Дель арте сегодня - театр, преподающий урок наивности без тени назидательности, а вместе с тем припоминающий и самое расчудесное, и самое чудовищное, что свойственно людям. Дель арте обязывает к фантазийной, азартной зрелищности, созданной в очевидной простоте. Но - простоте моцартианской, неслучайной. А потому многие индивидуалисты от театра верят, что дель арте дает волю для изобретения новых форм. А если еще и о содержании поразмыслить - красота!
Самый свежий пример - "Король-олень", поставленный в РАМТе Николаем Рощиным. Программка снабжена пространным определением жанра постановки: "Механическое действо в двух актах и четырех картинах по фантастической фьябе господина Карла Гоцци". Прилагается еще и длинный описательный комментарий: "Душераздирающая и леденящая кровь история об испепеляющей любви, пожирающей зависти, кровавом преступлении и жестокой мести..." - и так далее. Получив всестороннее объяснение и оценив легкий режиссерский сарказм, зрители должны уверовать в то, что вечер будет потрачен не зря.
"Механическим" действо названо оттого, что все персонажи в масках и двигаются, как заводные куклы, помещенные художником Ольгой Шагалиной в гигантский, грубого дерева ящик с откинутой створкой. Большие катушки разматывают рыцарские флаги (в замке Дерамо), а из металлических трубок в две секунды вырастают голые деревья, похожие на странного вида бамбук (в лесу). И если режиссер начинает объясняться еще в программке, художник позволяет себе стильную недосказанность, создавая, подобно атмосферному явлению, и мистический страх, и прочие шалости.
Так сложилось, что если на сцене дельартовские маски, никуда не деться от внятного решения каждого индивидуального пластического образа. Иначе не избежать толпы мертвенно-кукольных персонажей, перебрасывающихся шутками. Иначе персонаж так и останется персонажем, не обнаружив ничего человеческого. А значит, сопереживать ему будет необязательно и сама история окажется совершенно напрасной.

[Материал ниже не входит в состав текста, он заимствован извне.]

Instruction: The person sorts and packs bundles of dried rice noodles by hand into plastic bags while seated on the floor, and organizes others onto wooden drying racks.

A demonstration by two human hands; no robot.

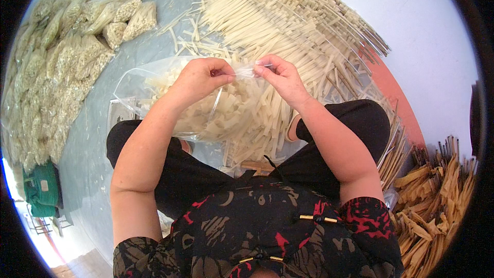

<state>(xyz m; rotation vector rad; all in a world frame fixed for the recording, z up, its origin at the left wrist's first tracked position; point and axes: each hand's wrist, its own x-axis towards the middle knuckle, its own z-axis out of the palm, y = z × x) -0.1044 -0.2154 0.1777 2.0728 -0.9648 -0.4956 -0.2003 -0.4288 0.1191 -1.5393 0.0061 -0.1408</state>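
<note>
A clear plastic bag (154, 90) partly filled with short pale flat strips hangs in front of me. My left hand (198, 77) pinches the bag's top edge on the left. My right hand (280, 74) pinches the same edge on the right, so the rim is stretched between my fingertips. Below the bag lies a wide heap of pale flat strips (267, 36) on the grey floor (98, 139). My knees in black trousers (360, 118) frame the bag.
Many filled clear bags (56, 67) are piled along the left. A green bag (41, 190) lies at lower left. Darker tan strips (437, 201) stand bundled at right. A red-brown border (396, 92) edges the floor beside a white wall.
</note>
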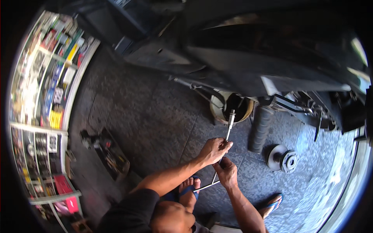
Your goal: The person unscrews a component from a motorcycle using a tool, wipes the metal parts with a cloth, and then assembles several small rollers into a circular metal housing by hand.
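1. Left hand (213, 150) is closed around the shaft of the long socket wrench (224, 149).
2. Right hand (226, 172) grips its lower handle.
3. Wrench tip sits inside the round hub opening (232, 106) under the vehicle.
4. Brake disc (283, 158) lies apart on the floor (155, 116); open floor lies leftward.

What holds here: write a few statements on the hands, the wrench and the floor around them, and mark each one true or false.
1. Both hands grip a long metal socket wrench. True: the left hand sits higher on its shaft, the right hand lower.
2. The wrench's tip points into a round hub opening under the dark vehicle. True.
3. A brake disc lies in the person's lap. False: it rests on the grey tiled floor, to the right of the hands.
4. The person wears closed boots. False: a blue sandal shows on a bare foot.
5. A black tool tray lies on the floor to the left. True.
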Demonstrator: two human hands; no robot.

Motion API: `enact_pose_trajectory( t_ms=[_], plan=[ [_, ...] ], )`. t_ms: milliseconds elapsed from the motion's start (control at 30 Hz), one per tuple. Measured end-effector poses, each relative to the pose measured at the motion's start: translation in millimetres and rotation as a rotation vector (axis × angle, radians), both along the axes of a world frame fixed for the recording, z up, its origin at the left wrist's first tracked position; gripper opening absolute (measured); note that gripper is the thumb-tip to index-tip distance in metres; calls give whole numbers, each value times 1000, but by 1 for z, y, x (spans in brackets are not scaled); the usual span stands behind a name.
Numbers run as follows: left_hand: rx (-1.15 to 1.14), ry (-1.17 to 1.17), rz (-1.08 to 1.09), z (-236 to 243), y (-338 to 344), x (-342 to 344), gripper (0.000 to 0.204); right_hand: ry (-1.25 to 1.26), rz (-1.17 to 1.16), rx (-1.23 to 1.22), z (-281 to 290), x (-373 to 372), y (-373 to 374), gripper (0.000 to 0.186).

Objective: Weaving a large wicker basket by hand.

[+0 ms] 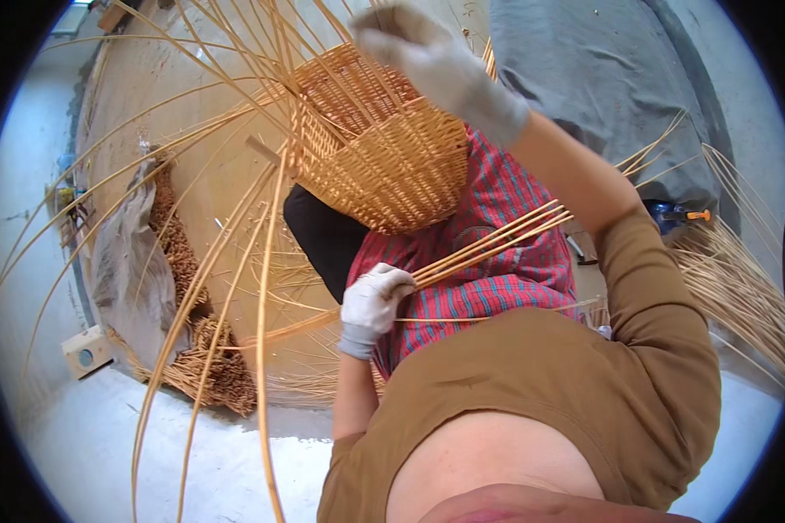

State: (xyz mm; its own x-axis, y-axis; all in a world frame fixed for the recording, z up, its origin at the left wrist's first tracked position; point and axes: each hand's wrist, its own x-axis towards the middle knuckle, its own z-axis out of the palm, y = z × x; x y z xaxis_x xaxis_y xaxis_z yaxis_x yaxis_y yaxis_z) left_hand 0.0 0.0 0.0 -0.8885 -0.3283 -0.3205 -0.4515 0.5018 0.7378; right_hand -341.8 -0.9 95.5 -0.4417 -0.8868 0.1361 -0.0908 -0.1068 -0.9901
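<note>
A woven wicker basket [392, 166] sits tilted on my lap, its opening facing away from me. Long uncut rods [262, 52] fan out from its far and left rim. My left hand [375, 305], in a pale work glove, is closed around a small bundle of thin wicker rods [488, 240] that runs across my lap. Above the basket's right side is my raised right hand [427, 61], also gloved. Its fingers are blurred at the upper edge of the picture, so whether they grip a rod cannot be made out.
A red-and-blue checked cloth [515, 288] covers my lap. Several rods [733, 279] lie heaped at the right, near a blue tool with an orange tip [680, 213]. Left stand bundled rods [179, 235] beside a grey cloth [135, 261]. Dark grey fabric [584, 78] lies at the far right.
</note>
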Motion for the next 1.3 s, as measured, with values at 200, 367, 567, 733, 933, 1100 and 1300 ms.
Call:
enact_pose_trajectory(
  t_ms=[200, 367, 567, 733, 933, 1100, 1300],
  plan=[
    [-381, 68, -6, -4, 14, -31, 15, 528, 624, 279, -89, 97, 135, 27],
    [-276, 168, 101, -30, 5, -26, 11, 707, 538, 92, -111, 168, 159, 51],
    [-321, 498, 305, 0, 5, -31, 17, 710, 587, 303, -127, 166, 121, 53],
    [-158, 545, 462, -10, 23, -11, 15, 874, 690, 177, -114, 196, 131, 47],
    [-294, 191, 163, -5, 11, 18, 35, 882, 746, 284, -116, 149, 148, 38],
    [-453, 251, 185, -21, 12, 17, 26, 1052, 296, 187, -105, 18, 204, 34],
    [-624, 407, 295, -38, 9, -1, 12, 1248, -265, 305, -90, -52, 254, 33]
  ],
)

Вот на авансцене стоит всеми покинутый, главный и единственный злодей Тарталья (Михаил Полицеймако), обсыпанный бумажным снегом. За него удивительным образом обидно, его жалко. Тарталья - злодей обворожительный: Полицеймако точно и осмысленно существует в рамках придуманного образа, обусловленного пластикой, голосом, костюмом, а потому и не грешит отсутствием содержания - незаурядный, страдающий мерзавец, умирающий от зависти к королю и от любви к прекрасной его невесте.
Героический король Дерамо (Иван Волков) - персонаж тоже страдающий, но сопереживать ему как-то неохота - слишком уж он героический. Другое дело, когда блистательный Дерамо обращается колченогим, подагрическим, страшенным стариком - тут и страдания, и героизм обретают совершенно новую гротескную форму. Зрителям и жалко, и смешно, старик-то замечательный, куда более одушевленный, нежели скульптурный король. Про то и сказка - каким бы венценосным блондином ты ни был, душевной красоты никто не отменял.
Вообще талантливо валять дурака с пользой для себя и окружающих - дело непростое. Тому необходимы серьезные основания. Придумать своего персонажа в сказке Гоцци - задача, увлекательнее не найти. Сверхзадача - собрать из персонажей ненапрасную историю, спектакль. Несколько лет назад Николай Рощин сотоварищи как из пушки выстрелили, явив миру постановку "Пчеловоды", инспирированную образами картин Брейгеля и Босха. Иван Волков, Андрей Крылов, Михаил Горский и сам Рощин в той истории серьезно рассуждали о больших понятиях смерти, наивности, о большом выборе между жизнью и покоем. Да и зрелищем "Пчеловоды" были тоже превосходным.
Теперь от команды остались Рощин и Волков. Их новой постановке не хватает былой легкости театрального бытия, азарта и философичности. Да и объясняться со зрителем нужно не при помощи многоречивой программки, а со сцены. Зачем, к примеру, в финале как насмешка выкатывается пыльно-красное колесо, криминально похожее на сооружение Олега Шейнциса в ленкомовских "Мистификациях"? Впрочем, колесо - дело десятое.
Как и "Пчеловоды", "Король-олень" чудится спектаклем не напрасным, а режиссер по-прежнему не валится с позиций индивидуалиста, обладающего собственной образной системой. Вместе с тем в этом стильном, динамичном дельартовском детективе есть какая-то недоговоренность: образы вдруг оборачиваются театрализованной иллюстративностью, не оставляя воздуха собственно режиссерскому высказыванию. Вот и получается, что постановочный ключ к пьесе найден. Но дверца, скрипнув, едва приоткрылась. Распахнуть бы ее теперь.